■ **Exercise aim**: Set down exactly the lines below, starting at the one that contains "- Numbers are" and ending at the one that contains "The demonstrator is", with both of those lines included and nothing else.

Items from a dataset
━━━

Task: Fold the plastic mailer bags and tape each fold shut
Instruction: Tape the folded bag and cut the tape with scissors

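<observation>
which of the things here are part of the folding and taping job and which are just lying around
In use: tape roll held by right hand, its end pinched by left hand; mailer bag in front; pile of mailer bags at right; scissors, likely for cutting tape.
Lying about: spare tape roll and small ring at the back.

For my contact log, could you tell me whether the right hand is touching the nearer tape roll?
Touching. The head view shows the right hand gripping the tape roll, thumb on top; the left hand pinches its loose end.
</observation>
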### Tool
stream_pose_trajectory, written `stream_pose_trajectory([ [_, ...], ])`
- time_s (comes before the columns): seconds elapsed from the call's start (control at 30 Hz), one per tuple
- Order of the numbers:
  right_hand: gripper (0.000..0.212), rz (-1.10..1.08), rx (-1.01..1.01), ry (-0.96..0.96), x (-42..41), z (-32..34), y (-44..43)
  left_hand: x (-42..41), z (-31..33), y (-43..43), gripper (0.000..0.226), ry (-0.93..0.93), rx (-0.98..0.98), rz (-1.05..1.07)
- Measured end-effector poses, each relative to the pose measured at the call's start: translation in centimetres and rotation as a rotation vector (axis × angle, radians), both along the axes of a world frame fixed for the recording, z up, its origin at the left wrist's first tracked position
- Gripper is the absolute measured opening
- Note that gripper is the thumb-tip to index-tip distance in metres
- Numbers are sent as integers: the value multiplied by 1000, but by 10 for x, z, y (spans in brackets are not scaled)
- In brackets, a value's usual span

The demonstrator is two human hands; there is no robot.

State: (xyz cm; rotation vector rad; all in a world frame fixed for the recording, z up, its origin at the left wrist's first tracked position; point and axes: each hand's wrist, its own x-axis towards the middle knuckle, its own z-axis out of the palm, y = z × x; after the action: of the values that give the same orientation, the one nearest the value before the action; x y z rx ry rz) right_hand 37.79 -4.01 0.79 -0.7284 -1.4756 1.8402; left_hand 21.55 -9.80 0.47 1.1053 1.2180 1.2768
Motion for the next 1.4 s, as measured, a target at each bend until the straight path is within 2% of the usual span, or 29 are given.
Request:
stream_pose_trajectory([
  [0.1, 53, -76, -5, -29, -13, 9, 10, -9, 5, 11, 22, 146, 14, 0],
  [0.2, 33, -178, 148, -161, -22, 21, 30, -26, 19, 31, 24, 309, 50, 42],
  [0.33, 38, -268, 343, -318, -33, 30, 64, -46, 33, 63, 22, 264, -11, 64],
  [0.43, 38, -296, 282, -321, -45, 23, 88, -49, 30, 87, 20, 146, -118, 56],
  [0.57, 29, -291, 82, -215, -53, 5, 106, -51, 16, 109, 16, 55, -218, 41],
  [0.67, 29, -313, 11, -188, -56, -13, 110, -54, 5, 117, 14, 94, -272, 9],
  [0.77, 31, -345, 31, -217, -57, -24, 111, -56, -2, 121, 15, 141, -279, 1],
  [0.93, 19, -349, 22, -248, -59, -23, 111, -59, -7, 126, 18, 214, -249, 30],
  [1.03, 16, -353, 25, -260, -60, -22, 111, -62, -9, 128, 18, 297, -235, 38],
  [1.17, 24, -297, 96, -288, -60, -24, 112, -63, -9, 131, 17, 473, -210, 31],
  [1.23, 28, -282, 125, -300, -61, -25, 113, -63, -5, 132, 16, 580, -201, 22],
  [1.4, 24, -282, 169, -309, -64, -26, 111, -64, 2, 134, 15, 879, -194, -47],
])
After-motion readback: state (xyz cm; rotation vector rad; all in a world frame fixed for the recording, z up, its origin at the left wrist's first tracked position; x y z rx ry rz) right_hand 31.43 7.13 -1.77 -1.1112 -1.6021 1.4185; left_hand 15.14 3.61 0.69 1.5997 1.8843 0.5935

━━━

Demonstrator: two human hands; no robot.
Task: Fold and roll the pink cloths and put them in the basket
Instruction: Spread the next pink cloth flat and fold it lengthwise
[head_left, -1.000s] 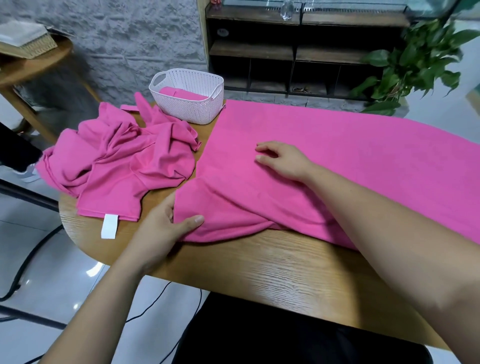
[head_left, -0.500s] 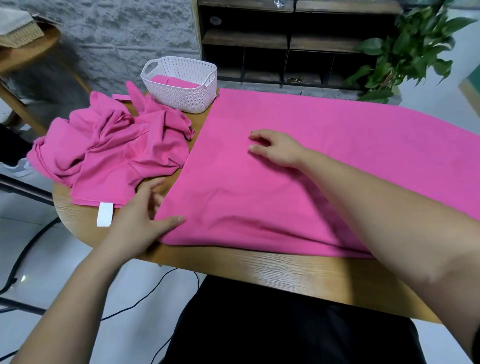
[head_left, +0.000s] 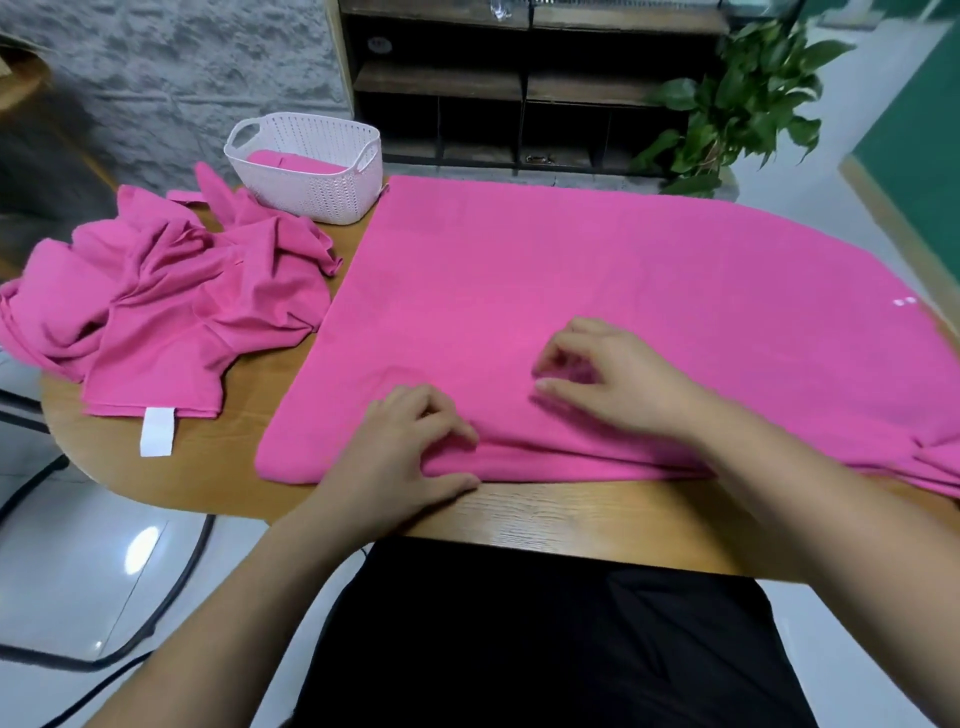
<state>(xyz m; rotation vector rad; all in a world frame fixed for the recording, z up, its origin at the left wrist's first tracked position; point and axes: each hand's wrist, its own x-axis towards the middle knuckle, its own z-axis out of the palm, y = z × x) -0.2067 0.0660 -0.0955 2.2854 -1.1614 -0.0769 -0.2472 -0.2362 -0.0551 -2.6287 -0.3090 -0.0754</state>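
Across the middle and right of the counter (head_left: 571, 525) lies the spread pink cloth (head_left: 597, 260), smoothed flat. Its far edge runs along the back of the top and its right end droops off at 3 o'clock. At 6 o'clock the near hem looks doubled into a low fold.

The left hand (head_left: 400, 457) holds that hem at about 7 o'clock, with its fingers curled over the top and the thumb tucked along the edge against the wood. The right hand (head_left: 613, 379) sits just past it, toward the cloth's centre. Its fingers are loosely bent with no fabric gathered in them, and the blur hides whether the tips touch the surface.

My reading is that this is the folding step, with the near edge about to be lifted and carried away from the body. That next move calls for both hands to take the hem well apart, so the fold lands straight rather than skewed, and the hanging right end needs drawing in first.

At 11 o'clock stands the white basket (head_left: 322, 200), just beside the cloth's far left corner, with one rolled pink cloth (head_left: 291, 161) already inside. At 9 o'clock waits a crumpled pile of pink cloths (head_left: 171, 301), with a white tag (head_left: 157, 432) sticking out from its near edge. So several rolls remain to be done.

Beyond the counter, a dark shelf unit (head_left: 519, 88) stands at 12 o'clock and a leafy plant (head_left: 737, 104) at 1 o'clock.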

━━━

■ **Exercise result**:
- Numbers are sent as integers: the value multiplied by 1000, but by 10 for x, z, y (spans in brackets are not scaled)
- In brackets, a value's usual span

The demonstrator is two human hands; there is no robot.

Nothing else belongs in the output.